The largest amounts of money that could be taken from Cape May County towns include $1.8 million from Ocean City and $1.3 million from Middle Township, according to Affordable Housing Trust Funds balances listed by the state Department of Community Affairs.

In Atlantic County, the largest amounts are in Hamilton Township, $390,000, and Somers Point, $230,000.

Kevin Walsh, an attorney and associate director of the Fair Share Housing Center, a nonprofit that advocates for affordable housing, said the $140 million figure is from 2008, and more money was collected through 2009 that has not been released. He estimates the actual amount in the trust fund is about

$164 million.

The center filed a lawsuit with the Appellate Division on Friday, and the three-member panel issued the injunction Monday, keeping the money in the trust, Walsh said. The court will hear arguments June 5 and then rule on the issue, he said.

Walsh said the money is critical for the development of more affordable housing, which is used to supplement new housing construction and renovation of current structures. The money could be used for between 3,000 and 4,000 households, he said.

Of the $140 million, 57 percent — or about $79.8 million — would be taken from the nine counties affected most by Hurricane Sandy. They include Atlantic, Cape May and Ocean counties.

“There are many ways government is acting that are not very good,” Walsh said. “They’re not sharing information. They’re rushing through.”

The Governor’s Office did not release a statement Tuesday regarding the ruling. The state has said it wanted to use the money to fund an anticipated deficit in upcoming fiscal year’s budget.

COAH determines the affordable housing quota that needs to be met by each town and charged a 2.5 percent fee on developers to fill the trust fund.
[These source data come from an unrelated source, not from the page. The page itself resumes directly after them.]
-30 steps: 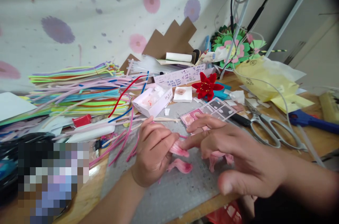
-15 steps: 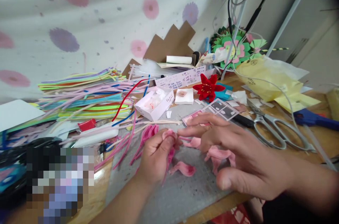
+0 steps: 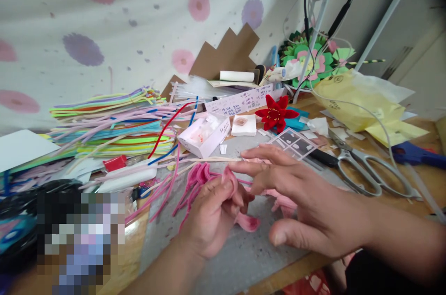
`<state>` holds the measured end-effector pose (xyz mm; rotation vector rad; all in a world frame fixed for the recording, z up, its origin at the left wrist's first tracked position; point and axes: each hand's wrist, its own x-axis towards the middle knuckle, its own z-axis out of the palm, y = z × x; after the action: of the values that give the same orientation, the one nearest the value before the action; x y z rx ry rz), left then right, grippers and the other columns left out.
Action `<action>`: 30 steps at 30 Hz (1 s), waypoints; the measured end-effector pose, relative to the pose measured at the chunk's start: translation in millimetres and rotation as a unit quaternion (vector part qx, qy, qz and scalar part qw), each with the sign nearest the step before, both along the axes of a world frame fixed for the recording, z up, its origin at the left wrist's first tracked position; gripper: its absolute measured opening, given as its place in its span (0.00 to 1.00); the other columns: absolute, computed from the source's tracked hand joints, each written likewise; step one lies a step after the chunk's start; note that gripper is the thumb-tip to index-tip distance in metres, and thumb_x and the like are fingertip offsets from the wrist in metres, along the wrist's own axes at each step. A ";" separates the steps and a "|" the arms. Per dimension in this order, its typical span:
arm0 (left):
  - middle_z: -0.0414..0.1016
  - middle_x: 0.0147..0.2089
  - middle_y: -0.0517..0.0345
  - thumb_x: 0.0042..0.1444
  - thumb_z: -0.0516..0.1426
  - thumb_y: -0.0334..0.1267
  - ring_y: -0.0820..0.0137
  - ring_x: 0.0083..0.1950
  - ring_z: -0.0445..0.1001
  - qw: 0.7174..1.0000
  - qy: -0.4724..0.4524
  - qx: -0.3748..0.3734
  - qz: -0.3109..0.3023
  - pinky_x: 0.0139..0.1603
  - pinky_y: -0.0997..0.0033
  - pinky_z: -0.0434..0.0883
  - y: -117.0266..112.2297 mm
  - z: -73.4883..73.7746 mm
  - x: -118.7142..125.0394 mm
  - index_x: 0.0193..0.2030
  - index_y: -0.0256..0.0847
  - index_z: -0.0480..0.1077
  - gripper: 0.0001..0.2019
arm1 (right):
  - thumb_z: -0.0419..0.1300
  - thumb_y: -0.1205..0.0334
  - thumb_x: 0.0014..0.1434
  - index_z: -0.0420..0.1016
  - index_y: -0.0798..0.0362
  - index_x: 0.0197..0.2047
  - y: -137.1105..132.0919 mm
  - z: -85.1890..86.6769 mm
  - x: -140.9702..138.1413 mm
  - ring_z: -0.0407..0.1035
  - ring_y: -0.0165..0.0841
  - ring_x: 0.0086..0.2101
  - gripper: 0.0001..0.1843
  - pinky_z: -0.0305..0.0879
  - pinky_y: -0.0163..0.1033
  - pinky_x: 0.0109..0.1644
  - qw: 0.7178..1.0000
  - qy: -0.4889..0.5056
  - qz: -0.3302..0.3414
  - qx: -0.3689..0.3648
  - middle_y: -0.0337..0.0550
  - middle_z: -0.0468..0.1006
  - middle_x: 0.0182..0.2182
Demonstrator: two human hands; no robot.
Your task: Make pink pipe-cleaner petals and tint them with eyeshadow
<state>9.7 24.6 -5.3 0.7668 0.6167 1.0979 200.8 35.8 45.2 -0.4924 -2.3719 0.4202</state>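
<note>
Left hand [image 3: 212,213] pinches a pink petal [image 3: 229,178] over the grey mat [image 3: 223,258], grip narrow around it. Right hand [image 3: 313,206] hovers just beside, grip wide, fingers splayed, holding nothing. Free mat lies toward the front edge of the surface [image 3: 132,248]. Scissors [image 3: 362,172] crowd the right, pipe cleaners [image 3: 111,123] the left. More pink pieces [image 3: 284,201] sit half hidden beneath the right palm.

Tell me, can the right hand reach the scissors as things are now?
Probably yes: the scissors lie in the open just right of the right hand, with nothing between them, and its fingers are spread.
</note>
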 end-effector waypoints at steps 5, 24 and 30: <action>0.65 0.19 0.60 0.56 0.57 0.43 0.72 0.28 0.67 1.000 0.012 -0.008 -0.006 0.31 0.73 0.63 0.5 5.2 1.5 0.19 0.37 0.70 0.18 | 0.54 0.49 0.63 0.65 0.54 0.48 0.9 4.0 -2.4 0.56 0.37 0.59 0.18 0.54 0.44 0.62 0.999 0.033 0.018 -0.039 0.50 0.72 0.51; 0.71 0.26 0.57 0.59 0.52 0.36 0.67 0.32 0.68 0.685 0.522 0.486 0.149 0.40 0.61 0.65 13.7 3.7 -18.8 0.29 0.40 0.73 0.11 | 0.54 0.50 0.62 0.67 0.53 0.40 16.2 -5.6 15.8 0.67 0.38 0.46 0.15 0.64 0.45 0.49 0.985 0.043 0.000 -0.164 0.49 0.73 0.45; 0.77 0.32 0.55 0.55 0.55 0.31 0.62 0.40 0.70 0.486 0.568 0.617 0.247 0.53 0.51 0.62 20.1 11.0 -30.2 0.40 0.41 0.75 0.08 | 0.54 0.52 0.62 0.72 0.56 0.41 58.7 -47.5 33.1 0.65 0.44 0.47 0.16 0.55 0.52 0.52 0.952 -0.229 -0.202 0.029 0.52 0.75 0.41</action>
<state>-20.6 44.7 5.7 2.9074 1.1542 1.3854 234.0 94.5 -2.3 -1.1219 -2.6128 0.0466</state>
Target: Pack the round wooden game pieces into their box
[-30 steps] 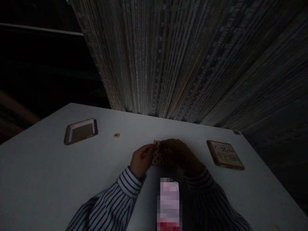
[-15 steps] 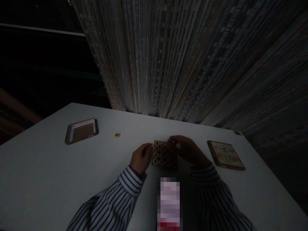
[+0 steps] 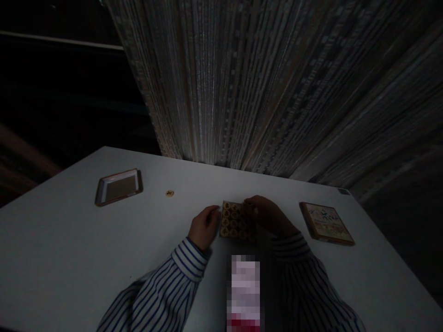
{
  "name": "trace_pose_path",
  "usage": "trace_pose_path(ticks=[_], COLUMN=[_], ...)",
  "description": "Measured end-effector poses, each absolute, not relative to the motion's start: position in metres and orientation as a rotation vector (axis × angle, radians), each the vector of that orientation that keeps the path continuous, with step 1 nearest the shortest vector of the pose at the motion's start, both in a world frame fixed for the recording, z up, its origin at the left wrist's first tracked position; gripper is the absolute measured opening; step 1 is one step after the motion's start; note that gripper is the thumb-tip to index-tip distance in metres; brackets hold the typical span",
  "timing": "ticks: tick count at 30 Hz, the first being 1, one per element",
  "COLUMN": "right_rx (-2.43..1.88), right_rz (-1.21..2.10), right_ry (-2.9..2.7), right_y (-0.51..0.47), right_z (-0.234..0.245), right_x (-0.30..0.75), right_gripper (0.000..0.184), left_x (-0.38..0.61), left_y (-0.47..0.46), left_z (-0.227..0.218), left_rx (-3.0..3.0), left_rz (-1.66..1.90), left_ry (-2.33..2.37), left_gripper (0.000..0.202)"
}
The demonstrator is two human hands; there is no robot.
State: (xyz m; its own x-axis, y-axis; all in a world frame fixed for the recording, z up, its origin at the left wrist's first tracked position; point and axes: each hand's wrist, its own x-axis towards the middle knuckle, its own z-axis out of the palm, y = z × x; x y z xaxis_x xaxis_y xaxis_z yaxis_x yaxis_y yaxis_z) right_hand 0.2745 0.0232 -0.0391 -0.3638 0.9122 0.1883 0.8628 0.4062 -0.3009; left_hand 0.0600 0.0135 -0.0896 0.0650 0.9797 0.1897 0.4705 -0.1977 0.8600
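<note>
A small square box point(image 3: 221, 229) holds rows of round wooden xiangqi pieces point(image 3: 234, 223) with dark characters. At its left edge is my left hand point(image 3: 204, 226), fingers curled and the fingertips pinched against the box's side. My right hand point(image 3: 268, 214) reaches over the box's far right corner with bent fingers closed together; it hides the pieces there, and what lies between those fingertips does not show. One loose xiangqi piece point(image 3: 169, 193) rests flat on the white table point(image 3: 152, 230), to the left of the box and beyond my left hand.
An open shallow tray or lid point(image 3: 119, 185) sits at the far left of the table. A flat box with a printed picture point(image 3: 327, 222) lies on the right. A small dark item point(image 3: 343, 191) is at the far right corner. A string curtain point(image 3: 221, 92) hangs behind the table.
My right fingers have settled lower over the box's far right corner, and a shiny spot at their tips no longer shows. My left hand stays at the box's left side.
</note>
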Motion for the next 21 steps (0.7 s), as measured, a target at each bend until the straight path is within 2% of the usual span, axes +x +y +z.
trace_pose_path(ticks=[8, 21], right_rx=[-1.628, -1.647], right_rz=[0.147, 0.132], right_ry=[-2.432, -2.471], right_y=[0.0237, 0.025], right_z=[-0.0407, -0.044], right_x=[0.2731, 0.2729], right_gripper=[0.015, 0.021], left_x=[0.0595, 0.0599], left_y=[0.0137, 0.0124], left_z=[-0.0928, -0.0914], left_rx=[1.797, 1.832], left_rz=[1.065, 1.06], left_ry=[1.469, 1.46], left_gripper=[0.029, 0.028])
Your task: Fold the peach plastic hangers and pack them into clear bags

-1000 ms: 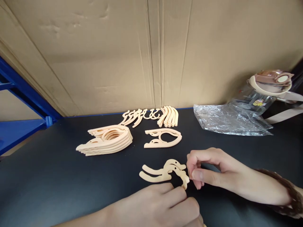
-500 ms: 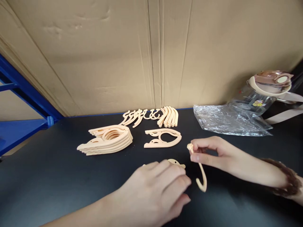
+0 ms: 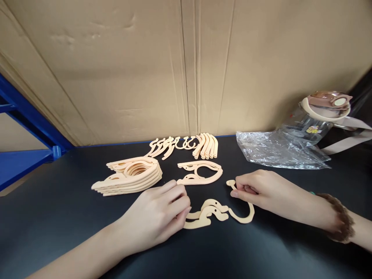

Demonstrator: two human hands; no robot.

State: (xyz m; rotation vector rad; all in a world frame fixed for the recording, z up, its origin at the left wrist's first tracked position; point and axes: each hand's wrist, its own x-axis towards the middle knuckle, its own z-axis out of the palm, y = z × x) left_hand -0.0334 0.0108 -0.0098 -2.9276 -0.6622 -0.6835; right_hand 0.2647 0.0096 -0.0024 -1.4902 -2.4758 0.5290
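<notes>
My right hand (image 3: 261, 190) pinches the stem of a peach plastic hook piece (image 3: 242, 211), whose curved end lies on the black table (image 3: 58, 224). My left hand (image 3: 158, 213) is curled, its fingertips resting on the left ends of two peach curved arm pieces (image 3: 207, 213) that lie stacked in front of me. Beyond them sits one folded peach hanger (image 3: 200, 172). To its left is a stack of several folded hangers (image 3: 130, 176).
Rows of loose peach hook and arm parts (image 3: 186, 145) lie along the table's back edge below a cardboard wall. A crumpled clear plastic bag (image 3: 279, 151) and a clear bottle with a pink lid (image 3: 316, 116) lie at the right. Blue shelving (image 3: 26, 135) stands at the left.
My right hand lifted the hook piece off the arm pieces, then lowered it to the table beside them. My left hand slid left, uncovering the arm pieces.
</notes>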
The fee was removed in early 2011 by the Legislature.

The New Jersey league of Municipalities issued a statement in support of the court’s decision, saying the state’s attempted efforts to take the funds “lack any fairness or logic, coming after the lack of State regulations to guide municipal spending” on the housing projects and the COAH board’s failure to meet for more than two years before the May 1 meeting.

"No reasonable person could find this lack of process and state money grab acceptable,” East Windsor Mayor Janice S. Mironov, the league’s president, said in the statement.